The local newsagent gave me old newspapers which I took to the station in my wheelbarrow, loaded high. A woman, seeing the spectacle, drew up in her car and offered me a lift. We loaded the lot into her car boot and she drove the few metres to the station gate and she unloaded while I wheeled the barrow.
I have struck up an acquaintance with David, my blind neighbour, and one day I asked him if he would help me weed. He proved to be very strong and now helps me often. When we were extending a bed by the steps, he threw wooden sleepers around like matchsticks. Weeding needs strength and he tore into the grasses like a bull. Waving a metre-wide daisy bush around at me, he said, ‘Big weed, Kate.’ I replied, ‘Lord, David, that’s a daisy bush.’ It didn’t matter as I stuck it back and took a few cuttings to spread around. These
daisies have been a triumph. Some are more than two metres square. They flash white through the cyclone fence and wave beside the platform, never needing any attention, apart from the hosing Tom and Sinna, a young woman who has come to work there, give them. It shows the richness of the soil. Red geraniums, blue plumbago and some dying Iceberg roses, which had been thrown out cheaply at Woolworths, went in too. Somebody dug up one of these white roses, but I put another there along with a filthy note beginning, ‘To the thief who stole the rose…’ Tom took the note away, saying to me later, ‘I hope you don’t mind, Kate, but that person could turn nasty, you know.’
A red climbing rose has half-covered the fence and had its first blazing blooming.
Tom was upset one day when he told me, ‘A young girl, you know, has given me some lip so I wouldn’t let her get on the train without a ticket. She went over to that rose there and tore off some of the flowers.’ On St Valentine’s Day, a boy had taken some geraniums for his girlfriend. Tom sent him off with a flea in his ear. I’ve told Tom that in a private garden the flowers would be being picked and if somebody wants to take them from here, I am glad. He shrugged and said, ‘Okay.’
Red bottlebrush from two big bushes that bend over the footpath further down in this street are on the table in a blue glass vase. Some of these bottlebrush have
naturalised on the banks of the drain running along the vacant land that is fenced off beside the railway station. It is in this block of land that I am making the second part of the station garden. The first part is beside the steps that lead up to the ticket office and the platform for trains that run south to Wollongong. Nature abhors a vacuum, but for some reason, apart from some bulrushes, nothing grew in or beside that drain. Recently though, the bottlebrushes have begun and, most wonderfully, a cedar tree. It was probably sown by a bird, because I can’t imagine the wind being able to drive such a heavy seed.
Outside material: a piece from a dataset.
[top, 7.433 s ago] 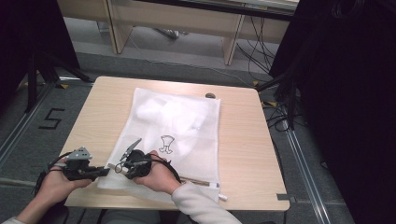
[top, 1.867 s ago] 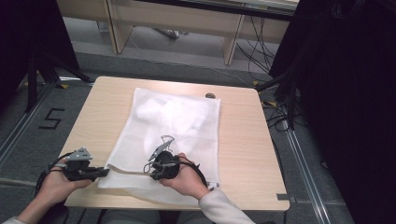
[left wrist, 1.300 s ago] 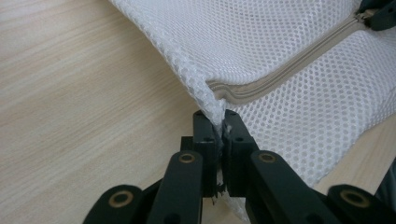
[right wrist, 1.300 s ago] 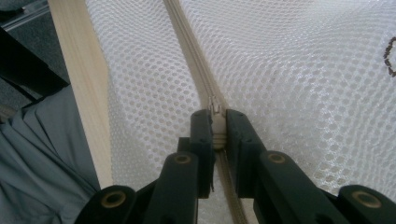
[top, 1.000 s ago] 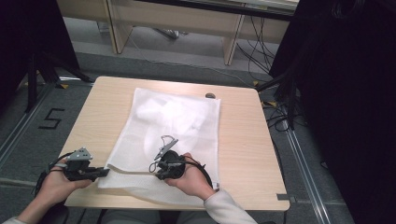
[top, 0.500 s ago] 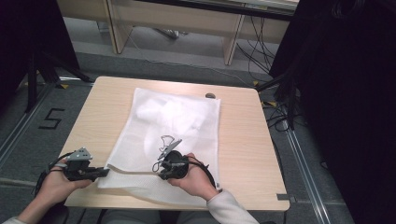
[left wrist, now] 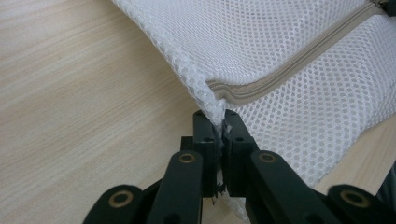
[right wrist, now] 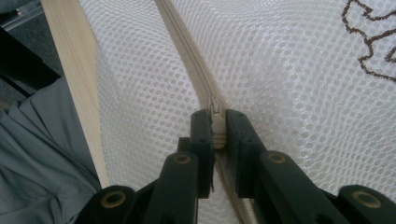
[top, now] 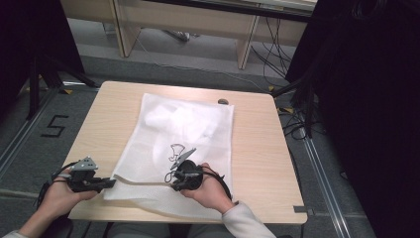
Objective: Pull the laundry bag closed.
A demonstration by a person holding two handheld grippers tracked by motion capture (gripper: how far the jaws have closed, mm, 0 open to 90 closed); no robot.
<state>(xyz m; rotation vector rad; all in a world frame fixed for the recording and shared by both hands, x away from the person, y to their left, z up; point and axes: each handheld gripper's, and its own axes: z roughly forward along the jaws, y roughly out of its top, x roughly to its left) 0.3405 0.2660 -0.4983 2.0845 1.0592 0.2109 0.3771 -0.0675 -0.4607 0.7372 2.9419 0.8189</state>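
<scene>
On the near half of the wooden table [top: 257,148]: white mesh laundry bag [top: 198,124], flat, honeycomb weave, beige zipper [right wrist: 187,51] along the near edge, small dark line drawing [top: 174,152] printed near the middle. Inside, a pale bunched mass, seen dimly through the netting; contents not identifiable. Left gripper [left wrist: 220,122] clamped tight on the bag's corner beside the zipper end. Right gripper [right wrist: 217,125] pinched closed on the zipper slider [right wrist: 217,127], partway along the track.
</scene>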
I was walking along the drain, peering to see if any of the nasturtium seeds I had thrown there had sprouted, when I saw that, finally, the third attempt at starting willow trees had worked. The dry sticks which were grey when I stuck them into the mud in late autumn had turned bright yellow and had green shoots. Six have struck. This will be beautiful. I know willows can be a weed, but this is a man-made drain and they will clean it. Also, they cannot get away, because all around are roads and a dry paddock and a small bare park near the shops.
I had asked Denis at the nursery why the first two lots of willow cuttings had not sprung. He said that one way to grow willows, if you don’t want to buy them as trees, is to layer the bare cuttings in early winter into sawdust
or damp newspaper in a box and then, in spring, plant out the sticks that should have green shoots. However, I had one last shot with the bare cuttings I had taken from willows growing in a creek on the way to Diana’s, a new friend who lives in Woonona. Here they are, alive and set to go. There is something about plants that cost nothing that is deeply satisfying.